What the task asks: Take the entries below and print only the lines from the one with "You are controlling" through the one with "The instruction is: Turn", exactly as they stand, both ends included.

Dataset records
______________________________
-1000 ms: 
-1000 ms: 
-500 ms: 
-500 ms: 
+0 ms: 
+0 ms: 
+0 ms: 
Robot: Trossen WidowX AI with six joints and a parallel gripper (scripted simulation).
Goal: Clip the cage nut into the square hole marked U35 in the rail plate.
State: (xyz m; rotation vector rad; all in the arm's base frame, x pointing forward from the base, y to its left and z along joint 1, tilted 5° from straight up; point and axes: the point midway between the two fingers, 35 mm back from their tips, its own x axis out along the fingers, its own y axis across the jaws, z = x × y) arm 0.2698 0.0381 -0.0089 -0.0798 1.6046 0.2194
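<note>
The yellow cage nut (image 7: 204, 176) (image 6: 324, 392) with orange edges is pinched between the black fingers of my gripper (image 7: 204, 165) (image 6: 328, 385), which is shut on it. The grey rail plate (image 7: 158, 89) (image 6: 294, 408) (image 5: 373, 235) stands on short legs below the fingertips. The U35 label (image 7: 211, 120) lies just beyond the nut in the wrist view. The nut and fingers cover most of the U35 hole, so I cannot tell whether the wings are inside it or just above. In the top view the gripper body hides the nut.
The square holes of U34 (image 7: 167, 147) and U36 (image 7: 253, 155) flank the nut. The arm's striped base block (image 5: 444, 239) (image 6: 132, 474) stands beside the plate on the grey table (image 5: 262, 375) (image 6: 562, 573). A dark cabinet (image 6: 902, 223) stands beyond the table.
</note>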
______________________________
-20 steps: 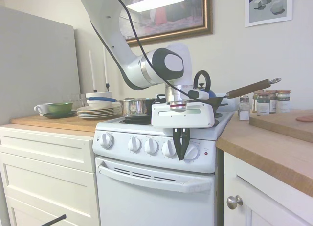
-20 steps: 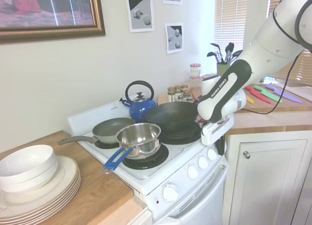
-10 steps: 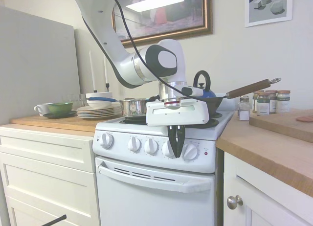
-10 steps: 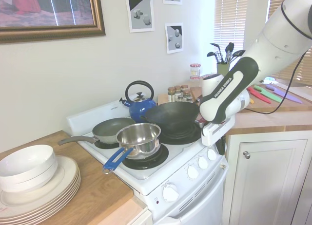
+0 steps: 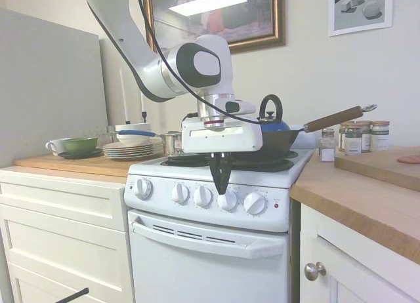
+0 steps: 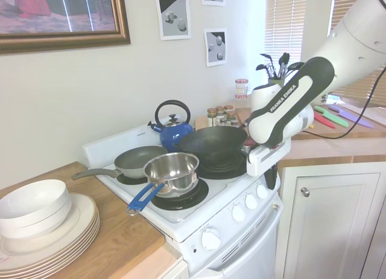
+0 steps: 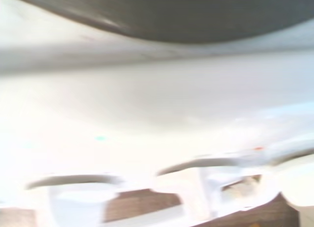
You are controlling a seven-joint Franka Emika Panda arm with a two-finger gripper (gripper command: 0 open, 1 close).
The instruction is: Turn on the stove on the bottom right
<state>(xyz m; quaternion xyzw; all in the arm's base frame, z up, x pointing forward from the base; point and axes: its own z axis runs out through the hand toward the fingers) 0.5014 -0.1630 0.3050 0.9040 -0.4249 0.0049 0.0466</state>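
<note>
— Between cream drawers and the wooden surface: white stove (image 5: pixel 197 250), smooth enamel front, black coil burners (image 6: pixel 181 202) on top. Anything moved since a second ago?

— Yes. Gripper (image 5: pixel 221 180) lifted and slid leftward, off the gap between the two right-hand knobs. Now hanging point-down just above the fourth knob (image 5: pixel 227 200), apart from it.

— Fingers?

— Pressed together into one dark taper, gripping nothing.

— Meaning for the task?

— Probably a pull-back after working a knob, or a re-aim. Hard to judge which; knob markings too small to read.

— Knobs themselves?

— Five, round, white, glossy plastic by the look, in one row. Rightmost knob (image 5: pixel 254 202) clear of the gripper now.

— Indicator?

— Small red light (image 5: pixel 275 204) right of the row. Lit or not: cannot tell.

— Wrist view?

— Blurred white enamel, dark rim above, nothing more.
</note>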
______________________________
Problem solution:
You are controlling a seven-joint Franka Emika Panda arm with a two-finger gripper (gripper command: 0 open, 1 close).
The instruction is: Turn on the stove on the bottom right

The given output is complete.